You’ve got to admire the determination and ingenuity involved in this exploit, also in producing the explanation.

With that said , fuck you NSO group, you’re a bunch of terrible people.
posted by WaterAndPixels at 9:20 AM on December 16, 2021 [11 favorites]


Is this more like the Omicron or Delta variant?
posted by mikeand1 at 9:27 AM on December 16, 2021


Truly majestic, straight out of a Gibson novel.
posted by Going To Maine at 9:29 AM on December 16, 2021 [8 favorites]


(From the blurb I mean, I haven’t delved into the blog post.)
posted by Going To Maine at 9:30 AM on December 16, 2021


"Any technology sufficiently advanced is indistinguishable from magic" - achievemnt unlocked
posted by briank at 9:30 AM on December 16, 2021 [1 favorite]


iPads for my sham friends, and one-time pads for my real friends
posted by gwint at 9:31 AM on December 16, 2021 [27 favorites]


Yeah, this was a fairly brilliant exploit. Daaaang.
posted by aramaic at 9:34 AM on December 16, 2021 [2 favorites]


In case anybody wanted a less-technical summary, I felt compelled to write one for my friends when reading through this.

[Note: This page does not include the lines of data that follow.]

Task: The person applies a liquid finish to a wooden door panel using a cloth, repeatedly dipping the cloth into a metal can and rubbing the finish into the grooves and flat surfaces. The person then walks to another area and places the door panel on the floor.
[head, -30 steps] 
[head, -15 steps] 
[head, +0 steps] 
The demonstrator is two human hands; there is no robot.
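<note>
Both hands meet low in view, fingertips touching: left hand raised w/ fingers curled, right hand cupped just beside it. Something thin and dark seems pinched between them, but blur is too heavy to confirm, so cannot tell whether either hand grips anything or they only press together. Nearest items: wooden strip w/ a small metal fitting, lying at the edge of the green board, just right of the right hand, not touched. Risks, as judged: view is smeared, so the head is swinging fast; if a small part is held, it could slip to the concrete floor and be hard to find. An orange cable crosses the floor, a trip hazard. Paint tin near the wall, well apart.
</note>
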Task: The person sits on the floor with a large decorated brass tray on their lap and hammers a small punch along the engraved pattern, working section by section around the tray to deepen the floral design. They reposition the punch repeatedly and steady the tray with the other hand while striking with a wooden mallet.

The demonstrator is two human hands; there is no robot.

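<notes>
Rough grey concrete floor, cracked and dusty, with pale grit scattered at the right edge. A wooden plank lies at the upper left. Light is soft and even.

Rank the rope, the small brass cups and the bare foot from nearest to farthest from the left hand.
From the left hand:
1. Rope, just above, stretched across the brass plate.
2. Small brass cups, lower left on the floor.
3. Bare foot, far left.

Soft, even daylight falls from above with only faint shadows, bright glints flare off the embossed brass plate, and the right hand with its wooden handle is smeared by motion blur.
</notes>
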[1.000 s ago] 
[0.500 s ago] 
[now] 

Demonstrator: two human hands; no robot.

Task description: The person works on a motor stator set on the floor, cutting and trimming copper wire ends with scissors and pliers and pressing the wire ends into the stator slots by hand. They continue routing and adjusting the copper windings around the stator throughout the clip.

It's a fascinating combination of things/realizations required to chain it all together.
1. GIFs get parsed outside the protective sandbox, to make them loop!
2. Whoops, instead of just copying the gif, it re-renders the gif to a new location ⚠️
3. The library that tries to detect if a file is a gif can be faked-out (because you can't just trust that a .gif extension means it's actually a gif, after all)
4. This means that there's 20+ other image formats which can be used (because it's going to the renderer, remember)
5. PDFs. They've been a security nightmare, but this time it's not for the usual reasons!
• Back in the 90's an image format was used for hyper-compressing black & white text from early scanners.
• One of its compression tricks was "find everything that looks like an e. Then instead of storing every e, you just store one e and a list of where they all go."
(this is how most compression works, for different types of "find thing, replace with list of thing", but this was particularly weird since it works on pixels & not text.)
• But what if you want a less-lossy version of this? Make every e feel distinct, remember which ones had some ink splatter or something. That's cool, store one base e, then save modifications. Y'know. XOR the pixels. But instead of doing it in one go, since that'd just save a parallel bit mask, do it as a set of steps. AND, OR, XOR, XNOR, the whole gang. ⚠️
6. In that code that collates all the es (or other characters), there's an integer overflow bug. 🚨
This is when a number can count too high & that isn't checked, and then later that number is used as an address to read/write memory past where the program is supposed to be able to reach.
7. Normally this would cause the program to crash, but tricky stuff is doable that makes it work. Skipping that part, since there's no de-technical-izing that.
8. Now. You've got some memory to work within as a staging/scaffolding area. But you've only got one shot at this, because it's a single-pass image parser. What do you do? Wait. Going back a bit. AND, OR, XOR, XNOR. That's logic. That's Turing-complete. This is a case where Turing-completeness is relevant. You can write a computer inside this PDF-compressor. 🚨

And that's where pt. 1 leaves off. They built a computer architecture inside a single-run through a decompressor, then scripted that. Pt. 2 (yet to be released) is "now you have your agent on the inside, how do you get the payload out?"
posted by CrystalDave at 9:41 AM on December 16, 2021 [56 favorites]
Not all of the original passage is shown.